Saudi Energy Minister Urges OPEC+ Discipline as Some Members Seek Output Gains

Saudi energy minister Prince Abdulaziz bin Salman delivered a stark warning to his OPEC+ counterparts, urging the coalition to stay disciplined with their crude production or risk upending the oil market’s recovery fostered by their historic output cuts since May.
“Now as we see light at the end of the tunnel, we must avoid at all costs the temptation to slacken off our cause,” he said in opening remarks at the OPEC+ coalition’s Jan. 4 meeting. “Do not put at risk all we have achieved for an instant illusionary benefit.”
OPEC and its allies are meeting to set crude production levels for February.
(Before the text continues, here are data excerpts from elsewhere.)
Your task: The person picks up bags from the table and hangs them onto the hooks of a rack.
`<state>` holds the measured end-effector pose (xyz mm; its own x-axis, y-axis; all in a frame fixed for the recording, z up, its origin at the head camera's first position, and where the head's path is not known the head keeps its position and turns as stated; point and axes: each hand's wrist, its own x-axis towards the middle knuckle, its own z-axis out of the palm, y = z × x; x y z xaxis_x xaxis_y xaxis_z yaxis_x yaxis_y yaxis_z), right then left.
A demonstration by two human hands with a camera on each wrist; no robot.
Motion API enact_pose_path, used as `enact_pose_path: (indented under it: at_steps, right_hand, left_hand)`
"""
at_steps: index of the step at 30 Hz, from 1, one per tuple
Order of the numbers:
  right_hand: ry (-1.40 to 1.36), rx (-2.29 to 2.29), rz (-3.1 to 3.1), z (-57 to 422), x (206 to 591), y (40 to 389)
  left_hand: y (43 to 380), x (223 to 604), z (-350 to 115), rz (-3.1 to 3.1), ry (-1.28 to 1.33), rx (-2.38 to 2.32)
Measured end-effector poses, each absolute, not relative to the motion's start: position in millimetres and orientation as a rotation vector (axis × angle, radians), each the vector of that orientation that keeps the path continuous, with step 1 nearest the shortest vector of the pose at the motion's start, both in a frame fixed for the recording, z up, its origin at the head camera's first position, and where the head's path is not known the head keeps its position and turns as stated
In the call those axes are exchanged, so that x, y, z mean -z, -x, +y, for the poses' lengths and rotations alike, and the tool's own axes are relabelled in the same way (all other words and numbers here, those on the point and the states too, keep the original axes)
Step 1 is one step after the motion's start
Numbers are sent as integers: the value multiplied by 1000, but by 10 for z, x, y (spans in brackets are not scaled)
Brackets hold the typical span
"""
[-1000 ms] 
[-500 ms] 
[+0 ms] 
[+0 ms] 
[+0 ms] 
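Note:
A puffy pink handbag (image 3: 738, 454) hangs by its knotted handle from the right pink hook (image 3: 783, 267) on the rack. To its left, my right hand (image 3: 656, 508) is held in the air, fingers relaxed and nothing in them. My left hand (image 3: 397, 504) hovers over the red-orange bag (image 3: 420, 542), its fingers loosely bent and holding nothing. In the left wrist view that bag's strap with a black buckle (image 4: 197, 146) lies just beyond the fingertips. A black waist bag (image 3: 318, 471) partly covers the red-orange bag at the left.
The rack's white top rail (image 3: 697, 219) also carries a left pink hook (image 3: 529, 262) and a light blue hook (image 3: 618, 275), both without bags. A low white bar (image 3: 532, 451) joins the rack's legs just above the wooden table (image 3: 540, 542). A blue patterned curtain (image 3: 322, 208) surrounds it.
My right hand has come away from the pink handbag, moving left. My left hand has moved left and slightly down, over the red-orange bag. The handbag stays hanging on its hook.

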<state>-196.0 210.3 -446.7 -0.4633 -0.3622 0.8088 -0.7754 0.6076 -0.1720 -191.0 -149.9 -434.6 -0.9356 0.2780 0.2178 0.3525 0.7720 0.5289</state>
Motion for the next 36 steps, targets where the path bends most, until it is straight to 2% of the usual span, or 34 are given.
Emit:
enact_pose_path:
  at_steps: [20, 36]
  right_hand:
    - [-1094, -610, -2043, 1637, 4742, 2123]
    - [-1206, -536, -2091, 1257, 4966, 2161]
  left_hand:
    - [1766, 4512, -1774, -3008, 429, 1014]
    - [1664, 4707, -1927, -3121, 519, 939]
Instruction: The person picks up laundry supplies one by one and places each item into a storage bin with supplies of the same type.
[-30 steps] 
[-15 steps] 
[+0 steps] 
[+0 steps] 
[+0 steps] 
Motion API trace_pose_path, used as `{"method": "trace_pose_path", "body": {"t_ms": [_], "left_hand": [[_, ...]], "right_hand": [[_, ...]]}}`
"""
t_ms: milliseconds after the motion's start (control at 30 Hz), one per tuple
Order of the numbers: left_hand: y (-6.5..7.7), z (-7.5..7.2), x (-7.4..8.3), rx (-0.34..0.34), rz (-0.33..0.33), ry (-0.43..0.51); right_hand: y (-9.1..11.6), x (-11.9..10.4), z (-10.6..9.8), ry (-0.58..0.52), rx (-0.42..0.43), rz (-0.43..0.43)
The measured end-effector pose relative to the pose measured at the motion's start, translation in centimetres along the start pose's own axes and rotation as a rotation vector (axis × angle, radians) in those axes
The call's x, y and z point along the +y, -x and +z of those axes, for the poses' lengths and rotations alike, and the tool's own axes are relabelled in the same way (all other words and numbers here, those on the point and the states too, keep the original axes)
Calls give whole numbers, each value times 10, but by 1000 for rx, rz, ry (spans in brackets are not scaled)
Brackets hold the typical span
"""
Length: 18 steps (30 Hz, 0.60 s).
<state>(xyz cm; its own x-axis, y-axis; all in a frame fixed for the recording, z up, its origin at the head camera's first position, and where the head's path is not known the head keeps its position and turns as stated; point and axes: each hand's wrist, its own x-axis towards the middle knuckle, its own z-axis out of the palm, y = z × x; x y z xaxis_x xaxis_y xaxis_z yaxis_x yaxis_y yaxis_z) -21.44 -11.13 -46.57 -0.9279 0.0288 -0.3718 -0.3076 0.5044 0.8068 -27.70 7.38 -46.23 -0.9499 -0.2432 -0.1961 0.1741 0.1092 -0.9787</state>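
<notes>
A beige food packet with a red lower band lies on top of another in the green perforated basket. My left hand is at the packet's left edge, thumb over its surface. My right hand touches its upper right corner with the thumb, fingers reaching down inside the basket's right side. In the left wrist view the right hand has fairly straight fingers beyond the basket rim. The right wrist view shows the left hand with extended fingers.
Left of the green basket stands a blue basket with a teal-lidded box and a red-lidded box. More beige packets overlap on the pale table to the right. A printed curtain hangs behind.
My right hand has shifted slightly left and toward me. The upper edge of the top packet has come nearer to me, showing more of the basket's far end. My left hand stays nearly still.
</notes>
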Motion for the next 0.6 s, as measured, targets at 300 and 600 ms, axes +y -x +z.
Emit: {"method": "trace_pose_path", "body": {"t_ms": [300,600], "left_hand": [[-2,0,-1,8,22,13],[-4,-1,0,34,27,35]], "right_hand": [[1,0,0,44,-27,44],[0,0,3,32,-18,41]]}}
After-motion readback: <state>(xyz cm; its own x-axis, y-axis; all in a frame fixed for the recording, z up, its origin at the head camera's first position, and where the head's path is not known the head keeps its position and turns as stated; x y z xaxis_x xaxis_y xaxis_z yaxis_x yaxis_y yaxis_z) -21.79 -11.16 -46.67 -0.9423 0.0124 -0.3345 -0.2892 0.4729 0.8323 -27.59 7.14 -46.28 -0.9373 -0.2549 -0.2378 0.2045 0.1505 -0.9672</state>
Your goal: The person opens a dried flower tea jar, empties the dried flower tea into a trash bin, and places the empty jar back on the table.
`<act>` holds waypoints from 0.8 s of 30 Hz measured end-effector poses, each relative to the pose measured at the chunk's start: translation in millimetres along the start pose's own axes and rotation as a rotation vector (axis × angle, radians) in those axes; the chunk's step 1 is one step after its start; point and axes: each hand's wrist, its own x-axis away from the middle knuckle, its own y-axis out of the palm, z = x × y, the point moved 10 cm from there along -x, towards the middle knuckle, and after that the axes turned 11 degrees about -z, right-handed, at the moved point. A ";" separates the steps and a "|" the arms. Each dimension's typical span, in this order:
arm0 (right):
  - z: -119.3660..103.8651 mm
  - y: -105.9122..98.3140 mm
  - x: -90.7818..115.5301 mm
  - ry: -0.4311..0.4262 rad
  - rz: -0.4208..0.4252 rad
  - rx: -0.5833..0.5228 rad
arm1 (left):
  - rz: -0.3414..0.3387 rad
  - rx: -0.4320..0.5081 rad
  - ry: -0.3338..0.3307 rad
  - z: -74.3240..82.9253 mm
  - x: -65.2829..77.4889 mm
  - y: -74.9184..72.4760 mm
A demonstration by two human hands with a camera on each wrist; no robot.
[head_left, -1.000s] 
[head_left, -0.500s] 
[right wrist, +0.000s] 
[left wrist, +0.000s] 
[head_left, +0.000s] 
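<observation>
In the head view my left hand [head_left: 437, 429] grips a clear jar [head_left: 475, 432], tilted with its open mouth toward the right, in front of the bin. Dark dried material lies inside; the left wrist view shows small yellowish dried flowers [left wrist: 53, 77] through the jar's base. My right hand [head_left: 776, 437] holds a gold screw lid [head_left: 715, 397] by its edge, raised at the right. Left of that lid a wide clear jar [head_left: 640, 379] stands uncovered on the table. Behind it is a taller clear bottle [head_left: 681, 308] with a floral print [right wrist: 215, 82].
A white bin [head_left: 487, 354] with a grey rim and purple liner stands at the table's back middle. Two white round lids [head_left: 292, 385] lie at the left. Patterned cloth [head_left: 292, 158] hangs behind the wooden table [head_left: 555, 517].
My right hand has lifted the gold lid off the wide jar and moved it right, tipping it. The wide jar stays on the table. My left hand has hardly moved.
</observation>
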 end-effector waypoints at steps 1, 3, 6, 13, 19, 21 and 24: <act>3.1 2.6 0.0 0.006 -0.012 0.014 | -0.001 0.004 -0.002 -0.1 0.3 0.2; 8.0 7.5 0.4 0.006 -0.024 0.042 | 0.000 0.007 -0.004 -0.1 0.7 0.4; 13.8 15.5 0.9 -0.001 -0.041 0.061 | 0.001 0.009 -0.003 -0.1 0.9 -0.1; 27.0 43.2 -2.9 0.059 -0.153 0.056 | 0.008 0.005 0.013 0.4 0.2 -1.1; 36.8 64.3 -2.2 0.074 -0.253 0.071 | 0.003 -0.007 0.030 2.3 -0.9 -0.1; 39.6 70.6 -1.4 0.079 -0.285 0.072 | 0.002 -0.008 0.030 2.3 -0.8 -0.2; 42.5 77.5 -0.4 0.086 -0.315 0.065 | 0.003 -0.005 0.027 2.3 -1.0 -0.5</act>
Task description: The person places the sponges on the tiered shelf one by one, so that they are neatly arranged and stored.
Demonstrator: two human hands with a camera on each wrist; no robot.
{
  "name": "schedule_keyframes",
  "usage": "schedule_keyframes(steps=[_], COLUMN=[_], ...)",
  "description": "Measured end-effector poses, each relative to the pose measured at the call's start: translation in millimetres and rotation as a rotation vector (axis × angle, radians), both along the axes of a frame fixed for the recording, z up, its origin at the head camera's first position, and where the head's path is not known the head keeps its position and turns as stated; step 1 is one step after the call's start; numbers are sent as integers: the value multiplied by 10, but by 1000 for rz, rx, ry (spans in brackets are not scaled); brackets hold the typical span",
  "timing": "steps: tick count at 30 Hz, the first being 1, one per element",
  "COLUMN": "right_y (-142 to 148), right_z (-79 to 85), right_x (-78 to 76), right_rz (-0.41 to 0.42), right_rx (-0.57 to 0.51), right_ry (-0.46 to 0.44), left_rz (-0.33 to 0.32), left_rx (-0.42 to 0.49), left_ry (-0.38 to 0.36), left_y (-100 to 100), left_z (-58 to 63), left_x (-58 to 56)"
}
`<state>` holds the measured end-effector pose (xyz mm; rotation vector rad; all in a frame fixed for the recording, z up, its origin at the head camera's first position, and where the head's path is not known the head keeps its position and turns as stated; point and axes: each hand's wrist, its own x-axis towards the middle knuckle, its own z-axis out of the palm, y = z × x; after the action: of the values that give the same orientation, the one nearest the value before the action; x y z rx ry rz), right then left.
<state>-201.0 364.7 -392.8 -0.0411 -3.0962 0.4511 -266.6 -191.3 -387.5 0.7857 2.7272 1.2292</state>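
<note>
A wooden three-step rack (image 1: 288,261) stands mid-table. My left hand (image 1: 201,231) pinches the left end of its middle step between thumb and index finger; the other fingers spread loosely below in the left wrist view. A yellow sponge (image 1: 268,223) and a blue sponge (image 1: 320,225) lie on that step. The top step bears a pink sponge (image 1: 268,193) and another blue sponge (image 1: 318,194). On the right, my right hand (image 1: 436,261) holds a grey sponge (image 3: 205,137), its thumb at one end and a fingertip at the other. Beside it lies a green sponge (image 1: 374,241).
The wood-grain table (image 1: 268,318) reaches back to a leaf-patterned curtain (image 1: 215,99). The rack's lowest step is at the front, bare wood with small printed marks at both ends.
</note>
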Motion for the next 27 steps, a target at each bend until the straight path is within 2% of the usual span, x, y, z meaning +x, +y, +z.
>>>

The alliance, now convening monthly, is already easing its production quotas by 500,000 b/d for January and delegates said some countries, including Russia, are pushing for another 500,000 b/d increase in February to take advantage of current prices.
But most members favor staying the course, citing the emergence of new virus strains and the slow deployment of coronavirus vaccines, delegates told S&P Global Platts.
Prince Abdulaziz, who strongly advocated for continued production restraint at the last OPEC+ meeting to prevent prices from backsliding, said that demand for automotive fuels was still fragile and noted that the surge in COVID-19 cases has many countries scrambling to impose renewed lockdown measures.
“I want to urge caution even in this general optimistic environment,” he said.
Russian Deputy Prime Minister Alexander Novak, his country’s primary OPEC+ envoy, acknowledged the uncertainty in the global economy but said he is looking forward to a full oil market recovery in 2021.
“I hope that we will gradually, using different instruments and mechanisms, take the correct decisions to balance the market,” he said in his opening remarks.
In an earlier interview with Russian business channel RBC, Novak said oil demand was still 6 million to 7 million b/d below pre-pandemic levels but that the oil market’s prospects had much improved in recent months.
“Now the situation is more defined than it was in the second quarter,” he said. “Vaccinations have begun. If all develops positively and population mobility improves, in motor vehicles, air travel, then we will look even more optimistically at the market. I hope that sometime in 2021 demand will return to close to the level it was at before the crisis.”
The OPEC+ group, which controls roughly half of global crude production capacity, was scheduled to relax its 7.7 million b/d in collective cuts to 5.8 million b/d in January, but a week of intense talks leading up to its Dec. 3 meeting resulted in a deal to scale them back much more modestly to 7.2 million b/d.
Ultimately, the goal is to get the cuts down to 5.8 million b/d by mid-year, in up to 500,000 b/d monthly increments, as market conditions warrant.